- Environment
- Business Understanding
- Data Understanding
- Data Preparation
- Modeling
- Evaluation
- Deployment
Precision in Understanding: EDA Techniques
A crucial aspect of data understanding involves delving into Exploratory Data Analysis (EDA) which is an approach of analyzing datasets to summarize the containing main features. This entails both numerical and graphical summaries to paint a comprehensive picture of your dataset.

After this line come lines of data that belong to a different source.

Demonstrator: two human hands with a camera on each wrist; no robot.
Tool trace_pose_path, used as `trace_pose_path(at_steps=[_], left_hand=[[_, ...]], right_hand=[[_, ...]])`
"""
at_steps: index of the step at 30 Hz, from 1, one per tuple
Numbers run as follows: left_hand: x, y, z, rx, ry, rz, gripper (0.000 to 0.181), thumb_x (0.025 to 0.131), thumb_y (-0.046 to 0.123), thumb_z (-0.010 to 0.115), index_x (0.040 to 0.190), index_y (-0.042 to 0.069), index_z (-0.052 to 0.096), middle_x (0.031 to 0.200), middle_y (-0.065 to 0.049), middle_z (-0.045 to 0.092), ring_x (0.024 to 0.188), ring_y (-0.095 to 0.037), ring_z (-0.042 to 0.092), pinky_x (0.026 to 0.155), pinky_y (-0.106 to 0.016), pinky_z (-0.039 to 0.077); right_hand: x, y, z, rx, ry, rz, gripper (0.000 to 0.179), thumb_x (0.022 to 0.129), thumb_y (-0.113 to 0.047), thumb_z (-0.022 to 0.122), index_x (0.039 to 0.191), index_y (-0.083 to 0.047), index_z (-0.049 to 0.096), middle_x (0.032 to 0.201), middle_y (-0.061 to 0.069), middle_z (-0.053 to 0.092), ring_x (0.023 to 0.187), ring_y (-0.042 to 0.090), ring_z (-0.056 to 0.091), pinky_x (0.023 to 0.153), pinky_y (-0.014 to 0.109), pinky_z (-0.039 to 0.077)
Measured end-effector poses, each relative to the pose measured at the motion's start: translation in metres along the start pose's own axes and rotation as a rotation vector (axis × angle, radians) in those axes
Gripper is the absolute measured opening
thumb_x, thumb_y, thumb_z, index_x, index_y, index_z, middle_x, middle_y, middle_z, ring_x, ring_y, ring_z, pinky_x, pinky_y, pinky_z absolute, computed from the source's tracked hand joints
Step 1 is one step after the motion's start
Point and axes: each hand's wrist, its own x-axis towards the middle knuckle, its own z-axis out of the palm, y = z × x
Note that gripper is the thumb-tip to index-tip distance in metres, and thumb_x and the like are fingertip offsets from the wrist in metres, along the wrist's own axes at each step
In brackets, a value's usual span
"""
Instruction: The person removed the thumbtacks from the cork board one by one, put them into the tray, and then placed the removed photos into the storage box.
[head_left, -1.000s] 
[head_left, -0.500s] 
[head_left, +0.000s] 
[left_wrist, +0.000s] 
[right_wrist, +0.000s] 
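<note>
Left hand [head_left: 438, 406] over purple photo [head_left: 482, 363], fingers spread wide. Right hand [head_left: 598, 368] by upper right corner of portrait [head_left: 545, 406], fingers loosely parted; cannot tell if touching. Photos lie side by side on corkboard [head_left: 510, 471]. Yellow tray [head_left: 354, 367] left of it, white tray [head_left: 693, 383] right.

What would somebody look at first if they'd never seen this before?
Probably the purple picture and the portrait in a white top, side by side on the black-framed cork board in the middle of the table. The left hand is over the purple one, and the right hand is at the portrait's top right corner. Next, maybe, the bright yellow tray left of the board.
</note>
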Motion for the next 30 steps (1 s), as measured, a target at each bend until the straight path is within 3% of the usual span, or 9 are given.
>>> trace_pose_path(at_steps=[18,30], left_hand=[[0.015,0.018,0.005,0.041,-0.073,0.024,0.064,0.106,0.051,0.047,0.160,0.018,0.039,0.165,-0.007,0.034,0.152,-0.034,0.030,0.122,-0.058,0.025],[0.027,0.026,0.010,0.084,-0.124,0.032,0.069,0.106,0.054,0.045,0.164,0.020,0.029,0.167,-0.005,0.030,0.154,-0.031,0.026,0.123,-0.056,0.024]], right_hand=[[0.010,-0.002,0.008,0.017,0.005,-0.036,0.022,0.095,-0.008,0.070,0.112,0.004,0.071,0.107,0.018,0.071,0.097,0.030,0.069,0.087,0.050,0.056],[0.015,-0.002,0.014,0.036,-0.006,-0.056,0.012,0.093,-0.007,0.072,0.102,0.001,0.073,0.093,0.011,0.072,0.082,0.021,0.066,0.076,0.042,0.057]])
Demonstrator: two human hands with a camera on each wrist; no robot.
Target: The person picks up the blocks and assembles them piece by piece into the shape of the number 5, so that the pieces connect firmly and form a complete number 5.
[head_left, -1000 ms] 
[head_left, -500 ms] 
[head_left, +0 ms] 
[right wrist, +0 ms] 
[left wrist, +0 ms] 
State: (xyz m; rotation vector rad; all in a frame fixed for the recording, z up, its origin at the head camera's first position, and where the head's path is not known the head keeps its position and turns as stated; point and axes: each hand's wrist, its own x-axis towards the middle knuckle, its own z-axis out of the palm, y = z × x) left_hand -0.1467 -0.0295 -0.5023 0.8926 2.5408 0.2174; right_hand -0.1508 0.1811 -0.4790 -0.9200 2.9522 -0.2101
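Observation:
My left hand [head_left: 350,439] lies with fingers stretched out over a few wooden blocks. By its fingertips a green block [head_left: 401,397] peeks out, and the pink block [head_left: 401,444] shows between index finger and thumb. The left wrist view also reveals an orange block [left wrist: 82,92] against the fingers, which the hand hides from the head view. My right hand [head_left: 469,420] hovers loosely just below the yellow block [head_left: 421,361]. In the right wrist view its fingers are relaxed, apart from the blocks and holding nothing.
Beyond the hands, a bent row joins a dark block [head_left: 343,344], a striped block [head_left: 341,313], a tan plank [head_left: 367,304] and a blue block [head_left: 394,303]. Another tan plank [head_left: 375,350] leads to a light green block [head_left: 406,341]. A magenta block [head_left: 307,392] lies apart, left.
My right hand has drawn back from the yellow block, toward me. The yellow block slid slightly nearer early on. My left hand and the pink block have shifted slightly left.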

Numerical Summaries: Decoding Data Through Numbers
Depending on how many different variables are involved numerical summaries are divided into univariate measures (mean, median, percentiles, …) and bivariate measures (correlation, …). Univariate measures rely on only one variable, while bivariate measures rely on two variables.
Mean and Median
The mean provides the average value, while the median offers the middle point. Assessing both helps understand the central tendency of the data. The mean considers all values but is sensitive for extreme values while the median does not consider dataset distribution and is insensitive for extreme values.
Python Code:
import numpy as np
data = np.array([1, 2, 3, 4, 5])
mean_value = np.mean(data)
median_value = np.median(data)
print(f"Mean: {mean_value}, Median: {median_value}")
Percentiles
Dividing the data into percentiles reveals the distribution’s spread, highlighting values below which a certain percentage of observations fall.
Python Code:
import numpy as np
data = np.array([1, 2, 3, 4, 5])
percentile_25 = np.percentile(data, 25)
percentile_75 = np.percentile(data, 75)
print(f"25th Percentile: {percentile_25}, 75th Percentile: {percentile_75}")
Standard Deviation
This metric measures the dispersion of data points from the mean, indicating the dataset’s variability. This measure considers all values and the dataset distribution as well.
Python Code:
import numpy as np
data = np.array([1, 2, 3, 4, 5])
std_deviation = np.std(data)
print(f"Standard Deviation: {std_deviation}")
Correlation Coefficients
Explore relationships between variables by calculating correlation coefficients. These coefficients quantify the strength and direction of linear relationships.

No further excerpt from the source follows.